→ **Problem requirements**: Print the data exactly. Pictures stay out.

◇ ◇ ◇ ◇ ◇ ◇ ◇

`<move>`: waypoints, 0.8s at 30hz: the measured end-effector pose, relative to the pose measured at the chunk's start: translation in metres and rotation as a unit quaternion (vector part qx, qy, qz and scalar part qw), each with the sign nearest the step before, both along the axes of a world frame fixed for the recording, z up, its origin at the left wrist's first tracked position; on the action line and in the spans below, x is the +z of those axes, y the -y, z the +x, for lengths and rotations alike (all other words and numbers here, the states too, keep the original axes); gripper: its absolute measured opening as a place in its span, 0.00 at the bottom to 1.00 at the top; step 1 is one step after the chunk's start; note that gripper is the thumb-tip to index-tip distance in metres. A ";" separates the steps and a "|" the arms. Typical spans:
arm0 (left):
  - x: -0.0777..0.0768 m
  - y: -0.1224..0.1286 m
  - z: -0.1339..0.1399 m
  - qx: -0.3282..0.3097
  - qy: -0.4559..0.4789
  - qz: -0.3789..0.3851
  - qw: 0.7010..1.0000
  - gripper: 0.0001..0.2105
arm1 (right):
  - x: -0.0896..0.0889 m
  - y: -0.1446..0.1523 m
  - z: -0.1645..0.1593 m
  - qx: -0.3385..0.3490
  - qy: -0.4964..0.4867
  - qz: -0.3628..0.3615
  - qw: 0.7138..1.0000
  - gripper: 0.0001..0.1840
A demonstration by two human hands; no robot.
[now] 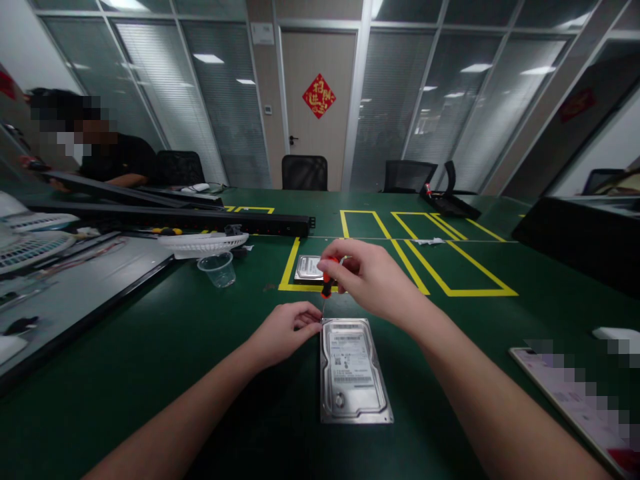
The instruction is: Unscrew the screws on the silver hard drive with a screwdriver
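A silver hard drive [353, 367] lies flat on the green table, label side up. My right hand [367, 277] is closed around the red and black handle of a screwdriver [327, 288]. Its thin shaft points down at the drive's far left corner. My left hand [287, 330] is at that same corner, thumb and fingertips drawn together beside the screwdriver's tip. Whatever sits between those fingertips is too small to make out. Behind my right hand lies a second, smaller-looking hard drive [309, 267], partly covered by the fingers.
A clear plastic cup [219, 270] and a white slotted piece [205, 245] are to the left, before a long black bar [240, 219]. A phone [570, 400] lies at right. Yellow tape [480, 293] marks the table. A person [120, 157] sits at far left.
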State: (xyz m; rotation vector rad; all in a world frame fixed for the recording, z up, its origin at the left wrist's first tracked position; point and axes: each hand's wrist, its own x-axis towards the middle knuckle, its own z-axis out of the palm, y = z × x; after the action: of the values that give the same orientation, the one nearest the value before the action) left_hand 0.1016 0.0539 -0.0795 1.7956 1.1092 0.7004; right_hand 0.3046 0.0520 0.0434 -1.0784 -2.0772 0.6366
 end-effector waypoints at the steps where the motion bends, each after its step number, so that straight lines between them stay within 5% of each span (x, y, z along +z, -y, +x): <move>1: 0.000 0.000 0.000 0.000 0.000 -0.001 1.000 0.09 | 0.000 0.000 0.000 -0.004 0.002 0.000 1.000 0.13; 18: -0.002 -0.001 -0.001 -0.007 0.004 -0.001 1.000 0.10 | 0.001 0.002 0.000 0.008 -0.017 0.012 1.000 0.04; 24: -0.006 -0.003 -0.002 -0.004 0.009 0.004 1.000 0.10 | 0.003 0.001 0.002 0.008 0.010 0.001 1.000 0.12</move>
State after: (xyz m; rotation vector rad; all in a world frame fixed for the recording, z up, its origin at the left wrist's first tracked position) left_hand 0.0991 0.0565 -0.0856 1.7960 1.0881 0.7169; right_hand 0.3069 0.0511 0.0464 -1.0729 -2.1045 0.6344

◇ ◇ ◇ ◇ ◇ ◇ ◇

→ **Exercise response**:
`<move>`: waypoints, 0.8s at 30hz: the measured end-effector pose, relative to the pose measured at the chunk's start: translation in metres and rotation as a unit quaternion (vector part qx, qy, qz and scalar part qw), each with the sign nearest the step before, both along the axes of a world frame fixed for the recording, z up, its origin at the left wrist's first tracked position; on the action line and in the spans below, x is the +z of those axes, y the -y, z the +x, for lengths and rotations alike (all other words and numbers here, the states too, keep the original axes); gripper: its absolute measured opening as a place in its span, 0.00 at the bottom to 1.00 at the top; step 1 is one step after the chunk's start; note that gripper is the thumb-tip to index-tip distance in metres. A ";" separates the steps and a "|" the arms. Typical spans:
arm0 (left):
  - x: -0.0777..0.0768 m
  - y: -0.1224..0.1286 m
  - z: -0.1339..0.1399 m
  - qx: -0.3282..0.3097
  - qy: -0.4559..0.4789
  - qz: -0.3789..0.3851
  - qw: 0.7010..1.0000
  - gripper: 0.0001..0.2105
arm1 (right):
  - x: -0.0896..0.0889 m
  - y: -0.1446..0.1523 m
  - z: -0.1645..0.1593 m
  - qx: -0.3385..0.3490
  - qy: -0.4964..0.4867
  - qz: -0.3628..0.3615
  - qw: 0.7138..1.0000
  - gripper: 0.0001..0.1840
A demonstration by two human hands; no robot.
[now] 
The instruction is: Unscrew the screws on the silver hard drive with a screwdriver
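A silver hard drive [353, 367] lies flat on the green table, label side up. My right hand [367, 277] is closed around the red and black handle of a screwdriver [327, 288]. Its thin shaft points down at the drive's far left corner. My left hand [287, 330] is at that same corner, thumb and fingertips drawn together beside the screwdriver's tip. Whatever sits between those fingertips is too small to make out. Behind my right hand lies a second, smaller-looking hard drive [309, 267], partly covered by the fingers.
A clear plastic cup [219, 270] and a white slotted piece [205, 245] are to the left, before a long black bar [240, 219]. A phone [570, 400] lies at right. Yellow tape [480, 293] marks the table. A person [120, 157] sits at far left.
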State: (xyz m; rotation vector rad; all in a world frame fixed for the recording, z up, its origin at the left wrist's first tracked position; point and axes: each hand's wrist, its own x-axis towards the middle knuckle, its own z-axis out of the palm, y = z × x; after the action: of the values that give the same orientation, the one nearest the value before the action) left_hand 0.1016 0.0539 -0.0795 1.7956 1.1092 0.7004; right_hand 0.3046 0.0520 0.0434 -1.0784 -2.0772 0.6366
 end-effector waypoints at the steps where the motion bends, each after its step number, so that straight lines between them stay within 5% of each span (x, y, z along +z, -y, +x): <move>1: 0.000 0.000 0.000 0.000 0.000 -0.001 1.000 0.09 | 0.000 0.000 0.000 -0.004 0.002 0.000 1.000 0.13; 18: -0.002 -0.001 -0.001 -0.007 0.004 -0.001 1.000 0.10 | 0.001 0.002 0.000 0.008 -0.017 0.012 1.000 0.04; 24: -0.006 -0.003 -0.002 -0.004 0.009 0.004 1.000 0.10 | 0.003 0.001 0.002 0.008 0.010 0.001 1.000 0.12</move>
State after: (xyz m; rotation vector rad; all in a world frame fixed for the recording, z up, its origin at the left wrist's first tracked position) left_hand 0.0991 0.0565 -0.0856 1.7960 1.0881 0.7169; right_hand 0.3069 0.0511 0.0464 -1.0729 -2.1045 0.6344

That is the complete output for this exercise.